US-Israeli Start-Up Announces Reckless Solar Geoengineering Experiments from April 2026

WASHINGTON, DC, October 28, 2025 — US-Israeli start-up Stardust Solutions plans to begin outdoor experiments of a highly controversial solar geoengineering technology from April 2026, working towards potential deployment this decade, according to a Politico story published on October 24 and recent updates to Stardust’s website.

Solar geoengineering deployment is constrained by various norms and principles of international customary law and prohibited under a longstanding moratorium at the Convention on Biological Diversity [1], according to the Center for International Environmental Law (CIEL), which monitors geoengineering developments, including companies like Stardust.

Stardust also announced that it has raised $60 million in financing from a broad coalition of investors, ranging from Silicon Valley venture capitalists to the largest shareholder in luxury sports car manufacturer Ferrari and Italian football club Juventus, according to Politico. This is in addition to $15 million already raised from earlier investors, including controversial Israeli-Canadian venture capital firm AWZ, which has been accused of profiting from the ongoing genocide in Gaza and has a partnership with the Israeli Ministry of Defense’s Directorate of Defence Research and Development.

Solar geoengineering runs counter to a wide range of human rights obligations including the right to a clean, healthy and sustainable environment, the right to life, the rights of future generations, and the collective and inherent rights of Indigenous Peoples. A 2023 report of the Human Rights Council Advisory Committee warned that geoengineering could undermine the rights of billions of people. 

CIEL Geoengineering Campaign Manager Mary Church issued the following statement: 

“By planning outdoor solar geoengineering experiments as soon as April 2026, openly aiming to commercialize the technology, and raising the prospect of deployment this decade, Stardust and its investors are accelerating a reckless race that threatens to put humanity on a path of no return to perpetual dependency on this extreme technology. 

“Solar geoengineering is inherently unpredictable and risks further breaking an already broken climate system. With uneven global impacts predicted, deployment would create winners and losers, undermining the rights of billions of people and raising the central question of who gets to control the global thermostat. 

“Deployment scenarios for the kind of technology that Stardust is developing involve continuous dumping of particles in the atmosphere over hundreds of years, with any pause or stop bringing the risk of rapidly spiraling temperatures as a result of ‘termination shock’. Solar geoengineering deployment would be ungovernable in a fair and democratic way, and would likely be controlled by a handful of major powers and corporations. 

“Impossible to fully test for intended and unintended impacts without extended large-scale implementation, the line between testing and deployment is blurred, with small-scale experiments geared towards technology development and normalization.

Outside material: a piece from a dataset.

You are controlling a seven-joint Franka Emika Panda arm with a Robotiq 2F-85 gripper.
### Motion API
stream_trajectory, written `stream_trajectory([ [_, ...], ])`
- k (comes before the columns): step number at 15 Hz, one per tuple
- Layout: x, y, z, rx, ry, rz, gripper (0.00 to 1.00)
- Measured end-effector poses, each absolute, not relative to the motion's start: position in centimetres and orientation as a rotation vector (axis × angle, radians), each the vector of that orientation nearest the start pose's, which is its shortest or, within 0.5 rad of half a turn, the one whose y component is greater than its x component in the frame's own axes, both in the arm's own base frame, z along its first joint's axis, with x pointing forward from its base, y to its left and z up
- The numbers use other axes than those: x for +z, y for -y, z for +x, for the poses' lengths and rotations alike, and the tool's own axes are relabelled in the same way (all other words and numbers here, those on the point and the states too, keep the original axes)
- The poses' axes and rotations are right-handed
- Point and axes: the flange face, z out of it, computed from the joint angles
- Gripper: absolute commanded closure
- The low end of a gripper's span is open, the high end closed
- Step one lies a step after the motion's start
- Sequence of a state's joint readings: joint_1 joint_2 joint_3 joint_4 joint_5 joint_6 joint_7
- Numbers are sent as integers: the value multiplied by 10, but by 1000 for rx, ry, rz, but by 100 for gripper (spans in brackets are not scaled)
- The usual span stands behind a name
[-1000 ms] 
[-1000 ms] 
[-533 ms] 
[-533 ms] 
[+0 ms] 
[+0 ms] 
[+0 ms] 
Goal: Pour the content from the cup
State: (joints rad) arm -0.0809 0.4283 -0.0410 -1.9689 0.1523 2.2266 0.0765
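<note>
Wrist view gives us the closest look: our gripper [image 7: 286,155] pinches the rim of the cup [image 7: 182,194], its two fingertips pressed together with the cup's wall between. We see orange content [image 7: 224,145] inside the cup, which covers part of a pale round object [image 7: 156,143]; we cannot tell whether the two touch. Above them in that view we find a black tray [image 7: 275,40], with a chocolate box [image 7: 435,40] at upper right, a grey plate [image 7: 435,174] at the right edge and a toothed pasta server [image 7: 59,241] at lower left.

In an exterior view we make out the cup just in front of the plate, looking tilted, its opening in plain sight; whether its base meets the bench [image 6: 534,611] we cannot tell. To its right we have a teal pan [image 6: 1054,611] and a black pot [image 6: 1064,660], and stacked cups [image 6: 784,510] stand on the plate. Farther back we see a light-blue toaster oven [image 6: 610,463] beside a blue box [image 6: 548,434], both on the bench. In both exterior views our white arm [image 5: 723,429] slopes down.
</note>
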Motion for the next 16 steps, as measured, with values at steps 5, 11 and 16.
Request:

“Stardust and its backers cannot be allowed to flout international law by developing and normalizing this extraordinarily dangerous technology. It’s time for a Non-Use Agreement to put solar geoengineering off the table for good, and refocus urgently on tackling the root causes of the climate crisis.”  

The news of Stardust’s activities comes amid growing political momentum for a Solar Geoengineering Non-Use Agreement. Countries across Africa, Europe, and the Pacific have signaled their support for a Solar Geoengineering Non-Use Agreement, an initiative already backed by almost 600 multidisciplinary academics and almost 2000 civil society organizations. African Environment Ministers reaffirmed and elaborated on their call for a Non-Use Agreement at the recent Twentieth Session of the African Ministerial Conference on the Environment (AMCEN-20), calling for a United Nations General Assembly resolution on the matter. 

Media Contact


Niccolò Sarno, CIEL Global Media Relations: [email protected]

Notes to Editors


[1] The Convention on Biological Diversity, which Israel is a party to, issued a series of decisions relating to geoengineering starting in 2008, including a de facto moratorium on all geoengineering in 2010 because of the implications for biodiversity. The moratorium has been repeatedly reaffirmed, by consensus, including at CBD COP16 in Colombia in November 2024, with Parties citing concern about the increase in outdoor solar and marine geoengineering experiments. While the moratorium has an exemption for small-scale research, in a controlled setting, projects with a commercial factor are effectively ruled out. Plans disclosed by Stardust so far appear not to meet the exemption criteria.